Collected data
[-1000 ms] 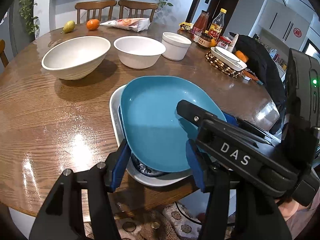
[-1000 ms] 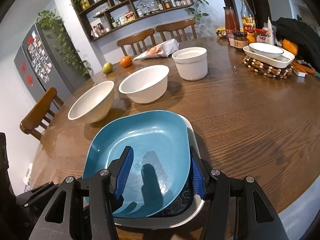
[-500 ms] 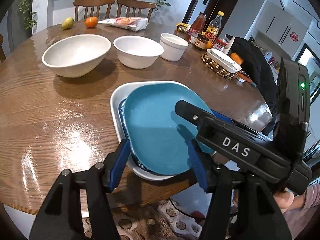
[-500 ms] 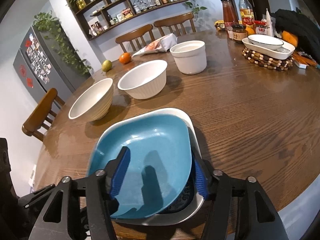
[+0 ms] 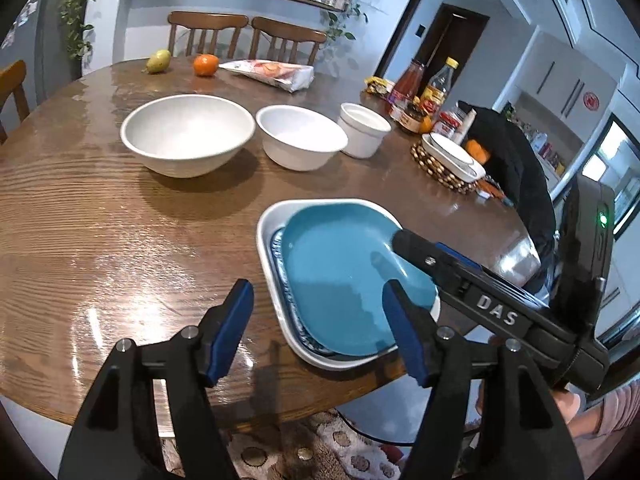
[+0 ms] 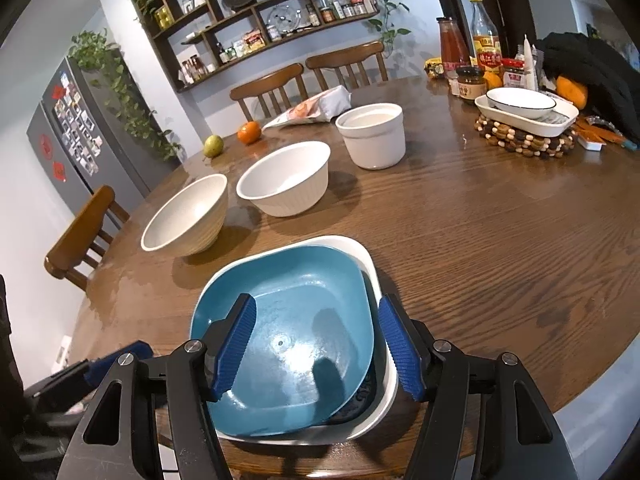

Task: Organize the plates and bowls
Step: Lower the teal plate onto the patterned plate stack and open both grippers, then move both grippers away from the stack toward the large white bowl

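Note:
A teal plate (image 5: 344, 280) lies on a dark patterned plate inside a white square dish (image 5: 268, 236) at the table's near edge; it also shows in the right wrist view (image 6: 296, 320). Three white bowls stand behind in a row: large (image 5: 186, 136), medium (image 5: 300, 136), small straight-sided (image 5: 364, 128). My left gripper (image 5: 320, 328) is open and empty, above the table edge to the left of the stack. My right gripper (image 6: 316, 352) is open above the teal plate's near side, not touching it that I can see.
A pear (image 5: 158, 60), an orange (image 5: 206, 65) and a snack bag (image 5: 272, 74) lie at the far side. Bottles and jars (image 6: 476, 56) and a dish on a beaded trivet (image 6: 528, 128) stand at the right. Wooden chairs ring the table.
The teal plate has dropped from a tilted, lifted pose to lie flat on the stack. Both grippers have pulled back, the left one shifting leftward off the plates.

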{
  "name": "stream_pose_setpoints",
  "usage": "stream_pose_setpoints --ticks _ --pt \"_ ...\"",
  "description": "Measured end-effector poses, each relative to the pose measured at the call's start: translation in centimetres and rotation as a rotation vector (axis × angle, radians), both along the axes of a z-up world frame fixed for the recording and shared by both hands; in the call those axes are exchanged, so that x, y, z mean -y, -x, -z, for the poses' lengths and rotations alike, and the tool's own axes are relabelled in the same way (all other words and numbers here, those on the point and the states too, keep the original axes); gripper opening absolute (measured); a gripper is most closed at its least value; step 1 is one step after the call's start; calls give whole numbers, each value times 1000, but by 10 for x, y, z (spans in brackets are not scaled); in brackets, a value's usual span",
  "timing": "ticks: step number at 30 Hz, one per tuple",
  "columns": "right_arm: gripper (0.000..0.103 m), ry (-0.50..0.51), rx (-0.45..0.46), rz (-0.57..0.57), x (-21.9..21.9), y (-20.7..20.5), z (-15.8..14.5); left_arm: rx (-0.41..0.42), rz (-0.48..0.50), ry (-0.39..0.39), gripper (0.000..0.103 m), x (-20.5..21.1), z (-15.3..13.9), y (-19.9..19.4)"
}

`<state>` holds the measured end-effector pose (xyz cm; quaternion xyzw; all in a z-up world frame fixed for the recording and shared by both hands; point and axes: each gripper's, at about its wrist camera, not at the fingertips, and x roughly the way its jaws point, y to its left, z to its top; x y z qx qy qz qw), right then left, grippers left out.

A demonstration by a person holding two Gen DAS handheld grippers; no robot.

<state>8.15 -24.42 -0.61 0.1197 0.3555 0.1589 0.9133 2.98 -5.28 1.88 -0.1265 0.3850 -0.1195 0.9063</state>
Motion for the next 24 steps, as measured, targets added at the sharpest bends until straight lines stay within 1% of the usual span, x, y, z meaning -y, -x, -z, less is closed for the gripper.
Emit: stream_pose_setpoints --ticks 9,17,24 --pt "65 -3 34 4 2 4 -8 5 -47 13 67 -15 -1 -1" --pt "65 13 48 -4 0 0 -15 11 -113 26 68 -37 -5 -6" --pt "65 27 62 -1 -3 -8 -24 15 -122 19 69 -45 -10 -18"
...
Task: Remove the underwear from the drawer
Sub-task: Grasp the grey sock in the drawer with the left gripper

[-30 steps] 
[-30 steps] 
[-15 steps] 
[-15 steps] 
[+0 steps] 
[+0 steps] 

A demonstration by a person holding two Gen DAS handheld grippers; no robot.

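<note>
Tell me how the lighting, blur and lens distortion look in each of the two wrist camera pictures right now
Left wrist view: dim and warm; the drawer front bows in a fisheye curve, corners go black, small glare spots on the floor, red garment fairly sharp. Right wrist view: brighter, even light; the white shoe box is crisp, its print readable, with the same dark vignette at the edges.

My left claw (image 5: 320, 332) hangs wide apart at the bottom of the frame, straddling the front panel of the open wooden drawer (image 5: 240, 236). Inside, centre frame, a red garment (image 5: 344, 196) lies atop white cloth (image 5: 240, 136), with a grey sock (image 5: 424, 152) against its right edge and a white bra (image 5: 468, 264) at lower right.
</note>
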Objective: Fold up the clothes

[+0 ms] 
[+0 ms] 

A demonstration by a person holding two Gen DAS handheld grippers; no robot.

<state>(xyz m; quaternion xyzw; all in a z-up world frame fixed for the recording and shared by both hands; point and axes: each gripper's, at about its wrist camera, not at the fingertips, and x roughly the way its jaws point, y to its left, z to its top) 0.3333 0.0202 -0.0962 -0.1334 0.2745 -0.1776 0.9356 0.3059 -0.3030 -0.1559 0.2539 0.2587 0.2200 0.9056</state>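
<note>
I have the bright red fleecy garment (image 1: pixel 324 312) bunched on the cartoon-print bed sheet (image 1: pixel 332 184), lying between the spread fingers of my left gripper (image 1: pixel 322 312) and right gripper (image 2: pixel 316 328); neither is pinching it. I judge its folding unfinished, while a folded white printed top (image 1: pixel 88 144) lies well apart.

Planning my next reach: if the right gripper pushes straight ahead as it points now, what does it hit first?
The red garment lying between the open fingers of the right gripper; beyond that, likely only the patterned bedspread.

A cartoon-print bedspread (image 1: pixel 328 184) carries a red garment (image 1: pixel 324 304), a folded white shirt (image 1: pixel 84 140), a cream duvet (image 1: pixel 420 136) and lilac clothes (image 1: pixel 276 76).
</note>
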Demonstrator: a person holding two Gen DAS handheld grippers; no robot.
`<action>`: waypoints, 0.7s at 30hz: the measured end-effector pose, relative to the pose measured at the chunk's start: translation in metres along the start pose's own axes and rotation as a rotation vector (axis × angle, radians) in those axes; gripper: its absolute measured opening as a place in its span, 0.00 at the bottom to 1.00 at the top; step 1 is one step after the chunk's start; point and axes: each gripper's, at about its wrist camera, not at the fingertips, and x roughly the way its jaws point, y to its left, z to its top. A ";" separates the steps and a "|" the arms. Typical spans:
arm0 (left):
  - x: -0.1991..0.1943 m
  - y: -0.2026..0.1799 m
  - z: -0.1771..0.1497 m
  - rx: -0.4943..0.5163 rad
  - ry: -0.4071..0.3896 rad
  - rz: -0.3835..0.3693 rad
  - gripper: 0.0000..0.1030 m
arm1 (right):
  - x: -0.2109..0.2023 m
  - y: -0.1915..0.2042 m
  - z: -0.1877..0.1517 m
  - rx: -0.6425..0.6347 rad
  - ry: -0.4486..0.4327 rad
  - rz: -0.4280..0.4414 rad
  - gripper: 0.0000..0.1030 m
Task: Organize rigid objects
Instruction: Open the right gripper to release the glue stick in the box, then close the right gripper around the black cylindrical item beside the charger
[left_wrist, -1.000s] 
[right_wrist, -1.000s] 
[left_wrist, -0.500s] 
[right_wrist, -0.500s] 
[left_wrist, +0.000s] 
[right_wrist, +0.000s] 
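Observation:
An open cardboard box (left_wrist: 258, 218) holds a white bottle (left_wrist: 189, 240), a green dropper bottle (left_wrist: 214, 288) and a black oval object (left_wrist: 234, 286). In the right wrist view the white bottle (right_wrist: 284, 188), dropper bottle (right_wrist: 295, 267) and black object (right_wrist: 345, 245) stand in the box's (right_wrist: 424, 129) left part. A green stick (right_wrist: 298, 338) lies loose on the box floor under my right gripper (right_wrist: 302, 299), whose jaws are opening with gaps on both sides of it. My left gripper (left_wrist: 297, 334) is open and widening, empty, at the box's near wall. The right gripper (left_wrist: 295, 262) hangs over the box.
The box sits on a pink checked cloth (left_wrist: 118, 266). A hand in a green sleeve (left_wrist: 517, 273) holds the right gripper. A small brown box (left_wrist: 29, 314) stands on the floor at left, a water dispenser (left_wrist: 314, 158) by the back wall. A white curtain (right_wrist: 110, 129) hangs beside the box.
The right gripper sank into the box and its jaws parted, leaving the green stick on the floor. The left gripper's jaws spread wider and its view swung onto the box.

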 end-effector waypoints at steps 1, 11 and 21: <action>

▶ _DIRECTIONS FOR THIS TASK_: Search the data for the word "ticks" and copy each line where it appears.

▶ _TASK SOLUTION_:
  "usage": "stream_pose_setpoints --ticks _ --pt \"_ ...\"",
  "timing": "ticks: step number at 30 Hz, one per tuple",
Emit: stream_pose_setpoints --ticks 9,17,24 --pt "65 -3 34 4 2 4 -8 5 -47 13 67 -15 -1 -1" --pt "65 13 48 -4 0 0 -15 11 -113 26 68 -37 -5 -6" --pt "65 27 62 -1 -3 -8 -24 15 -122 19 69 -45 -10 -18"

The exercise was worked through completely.